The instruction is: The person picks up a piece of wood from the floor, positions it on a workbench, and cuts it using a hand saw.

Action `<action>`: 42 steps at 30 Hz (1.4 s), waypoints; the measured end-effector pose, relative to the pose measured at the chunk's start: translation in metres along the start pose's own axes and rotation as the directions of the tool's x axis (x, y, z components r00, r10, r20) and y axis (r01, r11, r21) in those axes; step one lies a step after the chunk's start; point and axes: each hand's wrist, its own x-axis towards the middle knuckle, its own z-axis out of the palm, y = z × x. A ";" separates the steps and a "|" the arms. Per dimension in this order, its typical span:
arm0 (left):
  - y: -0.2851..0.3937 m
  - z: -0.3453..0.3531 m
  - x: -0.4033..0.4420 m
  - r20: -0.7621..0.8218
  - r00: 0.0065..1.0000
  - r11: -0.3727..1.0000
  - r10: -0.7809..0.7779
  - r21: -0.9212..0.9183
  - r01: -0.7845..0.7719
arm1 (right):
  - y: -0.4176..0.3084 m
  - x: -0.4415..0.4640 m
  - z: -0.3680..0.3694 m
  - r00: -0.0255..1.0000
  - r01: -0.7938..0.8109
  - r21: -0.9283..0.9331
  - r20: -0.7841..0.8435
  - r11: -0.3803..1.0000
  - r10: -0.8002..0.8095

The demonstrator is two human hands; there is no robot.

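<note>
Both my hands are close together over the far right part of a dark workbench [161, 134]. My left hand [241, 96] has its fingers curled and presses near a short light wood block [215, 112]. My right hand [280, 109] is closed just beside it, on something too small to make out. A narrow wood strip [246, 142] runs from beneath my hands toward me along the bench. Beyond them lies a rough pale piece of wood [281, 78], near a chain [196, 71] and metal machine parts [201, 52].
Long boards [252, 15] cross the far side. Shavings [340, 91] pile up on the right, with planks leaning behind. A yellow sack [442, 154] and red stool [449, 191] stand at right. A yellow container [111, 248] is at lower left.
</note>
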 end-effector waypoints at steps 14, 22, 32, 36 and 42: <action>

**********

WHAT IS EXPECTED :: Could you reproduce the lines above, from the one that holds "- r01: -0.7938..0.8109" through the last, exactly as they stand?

OUTPUT OF THE TASK ::
  - r01: -0.7938..0.8109
  - r21: -0.9283..0.9331
  - r20: -0.7841..0.8435
  - r11: -0.3803..1.0000
  - r10: -0.8002..0.8095

The demonstrator is two human hands; there is no robot.

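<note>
Both my hands are close together over the far right part of a dark workbench [161, 134]. My left hand [241, 96] has its fingers curled and presses near a short light wood block [215, 112]. My right hand [280, 109] is closed just beside it, on something too small to make out. A narrow wood strip [246, 142] runs from beneath my hands toward me along the bench. Beyond them lies a rough pale piece of wood [281, 78], near a chain [196, 71] and metal machine parts [201, 52].
Long boards [252, 15] cross the far side. Shavings [340, 91] pile up on the right, with planks leaning behind. A yellow sack [442, 154] and red stool [449, 191] stand at right. A yellow container [111, 248] is at lower left.
</note>
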 end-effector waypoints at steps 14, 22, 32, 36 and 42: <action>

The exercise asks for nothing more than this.